In France, schools remain open, even though scientists have warned that the new strain appears to be particularly contagious among youth. On social media, French teachers have reported that even when there is a confirmed case among students, they cannot send children home for testing. “We can’t send them home if they are a contact case to get tested,” Laeti commented on the “Stylos Rouges” Facebook page. “For us children under 11 years old are not considered as at-risk contacts,” added Jucilou.

Yesterday, the Portuguese government announced a general lock-down, which it said would be the same as that imposed in April, with the exception that all schools are to remain open.

Last week, in the Westphalien town of Kamen, a 44-year-old educator died following an outbreak in a daycare centre. According to the Robert Koch institute, five educators have died from coronavirus since December in Germany.

If left in the hands of the capitalist governments across Europe, the result will be hundreds of thousands of further unnecessary deaths. Their policy of death must be countered by the unified struggle of the working class across Europe.

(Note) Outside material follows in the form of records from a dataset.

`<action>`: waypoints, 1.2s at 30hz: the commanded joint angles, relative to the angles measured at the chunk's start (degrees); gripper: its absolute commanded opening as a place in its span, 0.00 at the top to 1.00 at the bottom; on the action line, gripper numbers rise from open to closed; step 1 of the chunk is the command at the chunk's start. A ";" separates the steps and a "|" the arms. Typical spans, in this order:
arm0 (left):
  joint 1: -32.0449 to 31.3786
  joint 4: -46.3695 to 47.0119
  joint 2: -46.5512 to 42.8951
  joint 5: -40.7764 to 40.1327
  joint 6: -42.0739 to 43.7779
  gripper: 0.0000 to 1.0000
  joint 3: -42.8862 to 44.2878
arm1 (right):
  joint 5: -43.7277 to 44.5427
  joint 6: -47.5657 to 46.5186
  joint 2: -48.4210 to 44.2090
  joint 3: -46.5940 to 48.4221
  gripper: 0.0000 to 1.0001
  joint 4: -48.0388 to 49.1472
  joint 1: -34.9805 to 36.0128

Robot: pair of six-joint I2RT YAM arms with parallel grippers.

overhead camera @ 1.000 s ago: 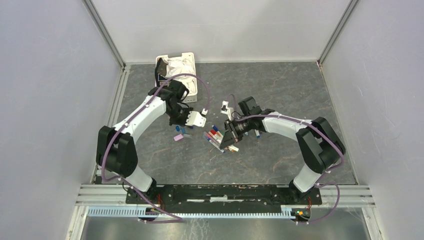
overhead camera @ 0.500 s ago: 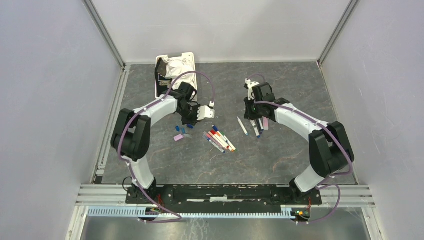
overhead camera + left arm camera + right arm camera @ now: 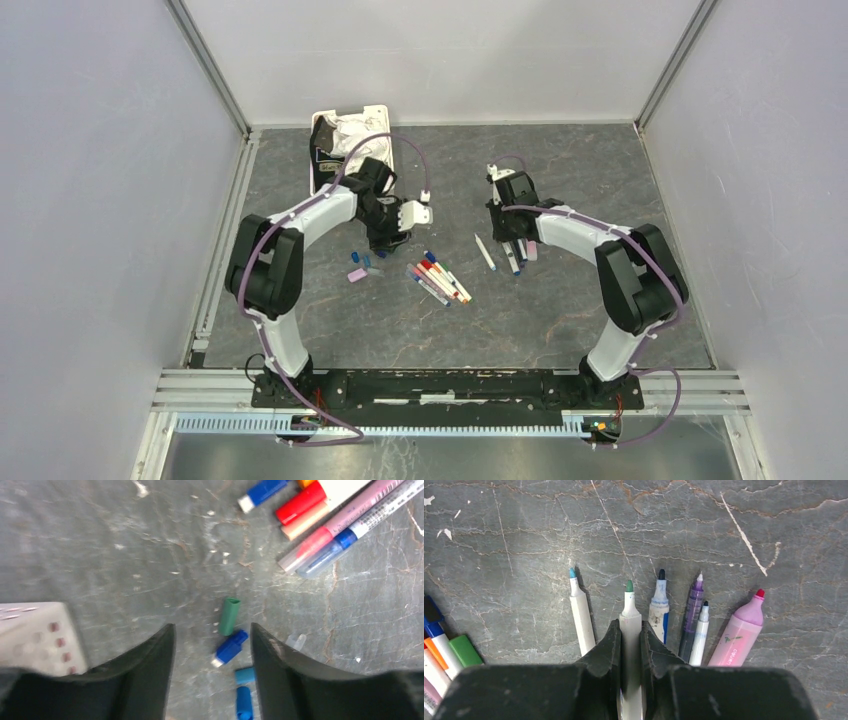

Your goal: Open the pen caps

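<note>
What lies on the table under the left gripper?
Under the open left gripper lie a green cap, a blue cap beside it, then a light blue cap and a second blue cap nearer the camera. The fingers hide the table on both sides.

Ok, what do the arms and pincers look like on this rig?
The left arm and right arm: white links, black joints, a purple cable looping along each. The left pincer and right pincer: two black tapered fingers each.

left claw (image 3: 212, 632) opened; right claw (image 3: 629, 630) with green-tipped pen (image 3: 630, 611) moved from pen pile (image 3: 438, 282) rightward.
</note>
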 commanded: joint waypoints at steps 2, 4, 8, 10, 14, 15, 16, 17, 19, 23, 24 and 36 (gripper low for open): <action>0.02 -2.67 -7.00 1.63 -10.70 0.20 10.74 | 1.84 0.53 1.79 1.06 0.85 4.17 1.34; 0.15 -4.23 -8.25 0.83 -13.74 0.17 14.28 | 2.07 0.44 2.38 1.06 0.83 4.57 1.77; 0.30 -5.92 -10.99 -3.45 -18.14 0.13 18.45 | 3.23 0.15 2.90 1.13 0.81 4.78 2.45; 0.37 -6.62 -12.42 -4.80 -19.93 0.12 19.64 | 3.88 -0.01 2.65 0.94 0.80 4.81 2.53; 0.48 -6.57 -15.41 -5.70 -22.98 0.04 19.76 | 5.81 -0.62 1.11 0.46 0.74 4.93 3.20; 0.42 -6.79 -16.13 -5.68 -23.01 0.04 19.54 | 6.82 -0.83 0.65 0.44 0.69 4.78 3.60; 0.40 -6.88 -16.71 -5.75 -22.99 0.04 19.34 | 7.41 -1.29 0.18 0.68 0.67 4.50 3.89; 0.43 -6.97 -17.26 -6.06 -22.89 0.04 19.01 | 8.30 -1.62 -0.19 0.85 0.65 4.16 4.22; 0.45 -7.05 -18.02 -7.00 -22.38 0.04 18.30 | 9.15 -2.15 -1.16 1.15 0.62 3.95 4.76; 0.46 -7.87 -19.10 -7.75 -20.94 0.05 17.60 | 10.64 -2.32 -5.08 1.17 0.62 3.80 5.98; 0.48 -7.85 -19.40 -7.88 -20.97 0.05 17.67 | 10.97 -2.80 -6.42 1.13 0.61 4.12 6.84; 0.99 -4.81 -25.01 -6.50 -26.88 0.00 17.13 | -1.54 -5.39 -7.62 -1.08 0.63 4.32 17.84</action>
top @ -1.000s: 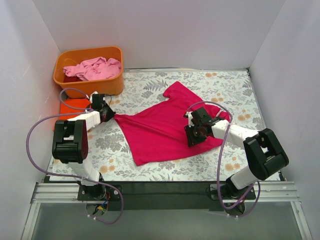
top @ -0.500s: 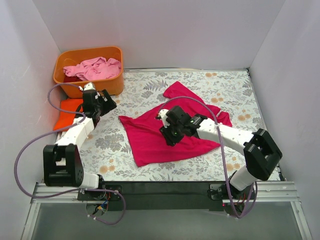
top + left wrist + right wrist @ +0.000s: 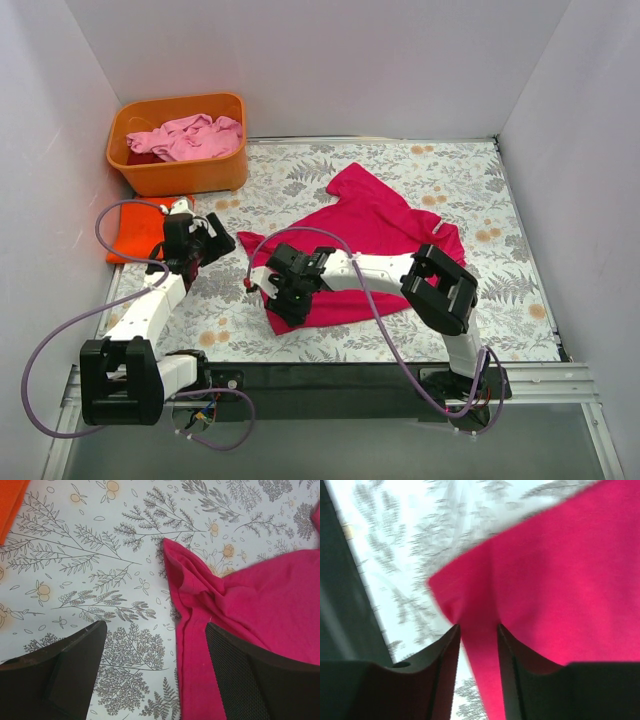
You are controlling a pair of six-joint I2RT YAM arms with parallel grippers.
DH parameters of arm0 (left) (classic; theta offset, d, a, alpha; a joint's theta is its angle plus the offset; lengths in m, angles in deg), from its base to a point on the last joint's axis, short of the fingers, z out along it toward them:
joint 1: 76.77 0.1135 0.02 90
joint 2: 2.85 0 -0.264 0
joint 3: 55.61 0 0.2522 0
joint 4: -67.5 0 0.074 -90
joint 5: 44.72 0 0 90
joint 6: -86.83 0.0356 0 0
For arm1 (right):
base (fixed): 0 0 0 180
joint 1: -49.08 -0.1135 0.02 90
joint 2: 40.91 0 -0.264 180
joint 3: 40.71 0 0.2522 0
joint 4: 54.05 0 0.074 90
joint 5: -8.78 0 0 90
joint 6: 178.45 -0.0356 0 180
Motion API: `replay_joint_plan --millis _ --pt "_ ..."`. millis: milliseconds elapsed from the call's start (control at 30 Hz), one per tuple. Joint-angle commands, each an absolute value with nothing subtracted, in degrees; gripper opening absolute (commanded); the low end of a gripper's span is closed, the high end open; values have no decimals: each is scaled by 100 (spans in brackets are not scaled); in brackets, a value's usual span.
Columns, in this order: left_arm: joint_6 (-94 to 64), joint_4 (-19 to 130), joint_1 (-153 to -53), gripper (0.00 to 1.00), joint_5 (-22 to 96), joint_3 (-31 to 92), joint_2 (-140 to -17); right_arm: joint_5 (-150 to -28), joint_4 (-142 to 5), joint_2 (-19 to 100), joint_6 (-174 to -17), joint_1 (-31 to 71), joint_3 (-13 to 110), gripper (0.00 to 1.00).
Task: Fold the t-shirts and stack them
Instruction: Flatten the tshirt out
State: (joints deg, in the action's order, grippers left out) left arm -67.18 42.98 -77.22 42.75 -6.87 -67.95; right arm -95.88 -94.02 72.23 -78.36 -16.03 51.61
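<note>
The magenta-red t-shirt lies rumpled on the floral table, partly folded over toward the front left. My right gripper is shut on a pinch of its cloth near the front-left edge; in the right wrist view the red fabric runs between the fingers of that gripper. My left gripper stands open to the left of the shirt, holding nothing. In the left wrist view the shirt's hem lies just inside the right finger of the left gripper. An orange t-shirt lies flat at the left wall.
The orange plastic tub stands at the back left, with a pale pink t-shirt and a dark red one in it. White walls close in three sides. A black rail runs along the near edge.
The left gripper opened, let go of the shirt's corner and drew back left. The right gripper carried its pinch of cloth across to the front left, folding the shirt over.
</note>
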Motion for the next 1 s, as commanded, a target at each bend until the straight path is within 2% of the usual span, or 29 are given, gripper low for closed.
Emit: replay_joint_plan --millis 0,167,433,667,967 --pt "-6601 4346 -7694 74 4229 -652 -6815 -10476 -10558 7484 -7255 -1781 5610 35" --pt "-6531 4320 -7686 74 4133 -652 -6938 -11565 -10964 7388 -7000 -1921 5391 34" --pt "-6469 4293 -7686 74 4010 -643 -7149 -12148 -12071 7457 -6200 -1983 5733 34" --pt "-6311 4223 -7817 73 4132 -556 -7448 -11061 -11765 6949 -6619 -1685 6041 32" --pt "-6328 4223 -7817 66 4623 -371 -7633 -9584 -9797 7070 -7516 -1403 6313 29"
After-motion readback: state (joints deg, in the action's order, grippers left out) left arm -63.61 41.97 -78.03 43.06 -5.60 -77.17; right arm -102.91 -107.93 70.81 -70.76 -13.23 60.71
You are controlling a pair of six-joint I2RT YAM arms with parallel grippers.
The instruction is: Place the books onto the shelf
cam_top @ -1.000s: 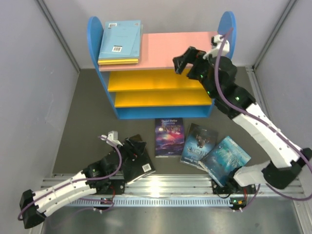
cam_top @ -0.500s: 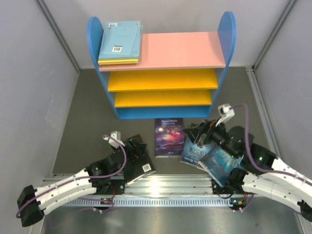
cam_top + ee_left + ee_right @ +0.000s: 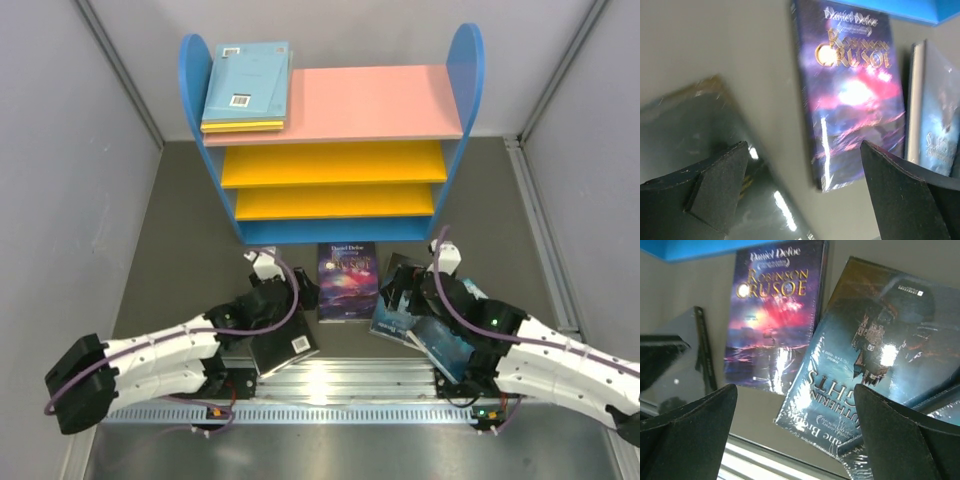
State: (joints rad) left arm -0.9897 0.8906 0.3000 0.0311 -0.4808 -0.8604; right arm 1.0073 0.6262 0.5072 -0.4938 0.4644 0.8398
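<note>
Left gripper (image 3: pixel 802 155): jaws spread wide, holding nothing; black book (image 3: pixel 685 125) beneath its left finger. Right gripper (image 3: pixel 795 395): spread wide, empty; Wuthering Heights book (image 3: pixel 880 340) beneath.

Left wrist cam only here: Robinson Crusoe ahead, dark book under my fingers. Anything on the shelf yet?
Observer: Yes. A small stack, light blue book on top, lies flat at the left end of the shelf, on its pink top board.
Operator: Right gripper?
Observer: The right gripper is open, low over the Wuthering Heights book, just right of the Crusoe book.
Operator: More books that side?
Observer: One teal book, farther right, partly under the right arm.
</note>
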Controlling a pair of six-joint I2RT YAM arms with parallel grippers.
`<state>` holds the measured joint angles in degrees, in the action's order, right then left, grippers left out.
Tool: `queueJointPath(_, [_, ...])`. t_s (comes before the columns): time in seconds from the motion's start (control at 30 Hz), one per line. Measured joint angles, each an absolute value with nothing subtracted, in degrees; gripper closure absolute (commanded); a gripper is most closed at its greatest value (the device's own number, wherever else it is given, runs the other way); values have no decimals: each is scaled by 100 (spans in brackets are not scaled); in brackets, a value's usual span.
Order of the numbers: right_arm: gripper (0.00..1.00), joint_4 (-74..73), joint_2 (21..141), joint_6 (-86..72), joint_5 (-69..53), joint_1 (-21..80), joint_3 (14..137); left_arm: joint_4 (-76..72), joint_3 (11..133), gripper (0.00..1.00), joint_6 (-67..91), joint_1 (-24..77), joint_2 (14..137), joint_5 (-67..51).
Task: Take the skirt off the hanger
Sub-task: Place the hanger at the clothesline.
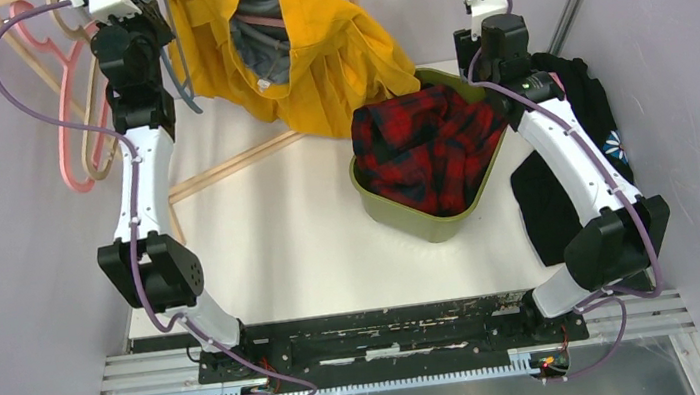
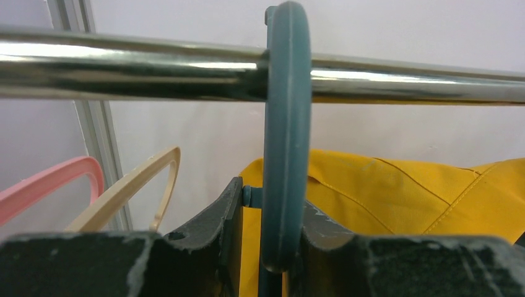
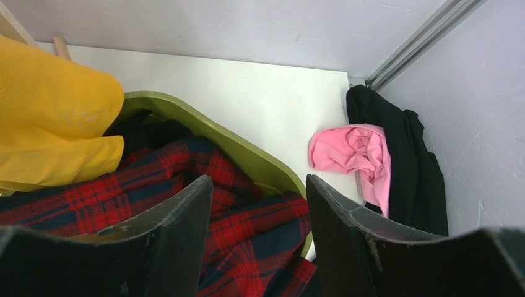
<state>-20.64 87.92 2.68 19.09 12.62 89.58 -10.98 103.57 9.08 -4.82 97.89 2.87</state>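
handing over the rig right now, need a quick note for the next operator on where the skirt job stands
Left pincer: shut on the teal hanger hook, which sits over the metal rail.
Right pincer: open, empty, above the green basket that holds a red plaid garment.
Yellow skirt: hanging at the rack, draped toward the basket. I cannot tell which hanger carries it.
Done: hook gripped.
Left: get the skirt off its hanger.
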Motion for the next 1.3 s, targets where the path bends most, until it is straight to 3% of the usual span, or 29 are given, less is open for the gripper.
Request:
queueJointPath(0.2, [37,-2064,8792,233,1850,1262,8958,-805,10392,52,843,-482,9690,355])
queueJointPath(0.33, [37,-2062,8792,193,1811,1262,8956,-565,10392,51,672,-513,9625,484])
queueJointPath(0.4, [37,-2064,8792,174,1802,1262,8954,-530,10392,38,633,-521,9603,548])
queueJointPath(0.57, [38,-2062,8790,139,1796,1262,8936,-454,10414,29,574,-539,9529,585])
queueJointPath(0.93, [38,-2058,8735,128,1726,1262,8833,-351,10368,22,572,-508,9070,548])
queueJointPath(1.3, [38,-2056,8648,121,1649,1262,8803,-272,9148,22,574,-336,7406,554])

Schools and non-essential workplaces must be closed, with living wages provided to everyone, and full compensation provided to small businesses.

The Socialist Equality Parties call for the formation of independent rank-and-file committees in schools and workplaces, for the organization of a general strike to enforce a scientific response to the pandemic. The homicidal policy of the capitalist elite has demonstrated the bankruptcy of the social order of capitalism, and the necessity of its replacement with a planned socialist society on an international scale, organized according to social need, not private profit.